#### Problem details
In the listing below, find each line containing "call" and report it.

#### Data extract
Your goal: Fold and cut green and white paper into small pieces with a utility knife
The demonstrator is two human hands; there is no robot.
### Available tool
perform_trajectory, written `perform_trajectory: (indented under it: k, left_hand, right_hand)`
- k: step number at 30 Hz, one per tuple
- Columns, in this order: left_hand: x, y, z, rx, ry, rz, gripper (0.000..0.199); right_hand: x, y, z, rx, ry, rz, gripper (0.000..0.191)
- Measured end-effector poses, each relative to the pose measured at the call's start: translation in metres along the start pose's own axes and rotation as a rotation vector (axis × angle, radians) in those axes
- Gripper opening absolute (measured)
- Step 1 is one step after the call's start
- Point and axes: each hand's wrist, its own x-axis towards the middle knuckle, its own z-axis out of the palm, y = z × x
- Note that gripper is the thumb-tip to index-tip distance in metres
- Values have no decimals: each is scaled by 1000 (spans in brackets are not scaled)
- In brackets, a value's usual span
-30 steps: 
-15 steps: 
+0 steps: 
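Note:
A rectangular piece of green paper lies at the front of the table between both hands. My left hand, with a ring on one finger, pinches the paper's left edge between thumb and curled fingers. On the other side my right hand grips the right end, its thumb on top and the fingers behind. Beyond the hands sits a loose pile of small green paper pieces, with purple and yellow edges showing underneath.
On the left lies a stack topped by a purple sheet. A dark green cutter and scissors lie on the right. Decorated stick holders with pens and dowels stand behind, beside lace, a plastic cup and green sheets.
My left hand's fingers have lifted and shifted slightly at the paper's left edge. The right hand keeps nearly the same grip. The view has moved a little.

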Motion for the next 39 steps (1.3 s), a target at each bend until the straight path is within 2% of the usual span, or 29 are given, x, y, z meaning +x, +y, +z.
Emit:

#### Your response
- Measured end-effector poses, each relative to the pose measured at the call's start: translation in metres along the start pose's own axes and rotation as a rotation vector (axis × angle, radians) in those axes
- Step 1 is one step after the call's start

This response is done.